TASK INSTRUCTIONS
Stop at the line containing "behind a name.": every line of the listing from the first up to that one must be set down exactly.

DATA EXTRACT

----------------

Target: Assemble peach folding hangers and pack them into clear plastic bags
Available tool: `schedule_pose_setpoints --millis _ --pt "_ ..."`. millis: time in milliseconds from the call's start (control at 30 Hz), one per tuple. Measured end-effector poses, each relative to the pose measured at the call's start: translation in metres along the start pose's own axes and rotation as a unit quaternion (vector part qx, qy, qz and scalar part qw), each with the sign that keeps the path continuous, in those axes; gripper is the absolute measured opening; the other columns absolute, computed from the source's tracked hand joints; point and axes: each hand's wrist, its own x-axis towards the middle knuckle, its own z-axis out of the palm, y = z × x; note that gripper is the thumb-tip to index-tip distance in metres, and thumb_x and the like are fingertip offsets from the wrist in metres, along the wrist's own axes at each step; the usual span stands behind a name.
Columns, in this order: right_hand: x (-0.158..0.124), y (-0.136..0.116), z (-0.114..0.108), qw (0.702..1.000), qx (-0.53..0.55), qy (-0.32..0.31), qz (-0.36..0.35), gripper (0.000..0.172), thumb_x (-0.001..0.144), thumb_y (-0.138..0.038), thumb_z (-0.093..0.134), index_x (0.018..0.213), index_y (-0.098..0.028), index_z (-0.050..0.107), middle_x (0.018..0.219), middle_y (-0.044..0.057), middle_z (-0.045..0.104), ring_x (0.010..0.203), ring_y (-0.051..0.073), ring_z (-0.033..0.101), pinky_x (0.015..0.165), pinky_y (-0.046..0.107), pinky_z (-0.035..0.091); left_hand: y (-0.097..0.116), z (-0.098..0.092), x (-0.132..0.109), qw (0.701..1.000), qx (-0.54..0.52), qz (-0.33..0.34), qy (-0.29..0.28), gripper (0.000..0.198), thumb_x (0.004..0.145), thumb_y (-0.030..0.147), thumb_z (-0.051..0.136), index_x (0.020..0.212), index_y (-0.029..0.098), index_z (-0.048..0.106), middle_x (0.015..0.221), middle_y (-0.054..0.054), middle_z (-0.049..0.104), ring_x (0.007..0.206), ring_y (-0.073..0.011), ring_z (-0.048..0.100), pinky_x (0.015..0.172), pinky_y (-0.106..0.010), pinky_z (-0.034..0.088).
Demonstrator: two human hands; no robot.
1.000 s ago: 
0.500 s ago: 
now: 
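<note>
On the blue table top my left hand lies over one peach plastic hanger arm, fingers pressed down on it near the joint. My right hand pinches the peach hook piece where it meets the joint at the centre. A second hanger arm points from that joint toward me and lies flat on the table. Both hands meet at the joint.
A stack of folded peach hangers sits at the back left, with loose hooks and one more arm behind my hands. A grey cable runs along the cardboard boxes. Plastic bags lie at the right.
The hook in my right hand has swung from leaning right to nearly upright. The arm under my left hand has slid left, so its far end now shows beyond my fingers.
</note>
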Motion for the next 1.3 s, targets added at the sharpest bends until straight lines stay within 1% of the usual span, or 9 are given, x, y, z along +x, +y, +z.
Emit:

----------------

OUTPUT OF THE TASK
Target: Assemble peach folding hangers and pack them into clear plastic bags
Available tool: `schedule_pose_setpoints --millis _ --pt "_ ..."`. millis: time in milliseconds from the call's start (control at 30 Hz), one per tuple. Measured end-effector poses, each relative to the pose measured at the call's start: translation in metres along the start pose's own axes and rotation as a unit quaternion (vector part qx, qy, qz and scalar part qw), each with the sign that keeps the path continuous, in those axes; gripper is the absolute measured opening; the other columns absolute, computed from the source's tracked hand joints; point and axes: each hand's wrist, its own x-axis towards the middle knuckle, its own z-axis out of the palm, y = z × x; note that gripper is the thumb-tip to index-tip distance in metres, and thumb_x and the like are fingertip offsets from the wrist in metres, along the wrist's own axes at each step; the usual span stands behind a name.

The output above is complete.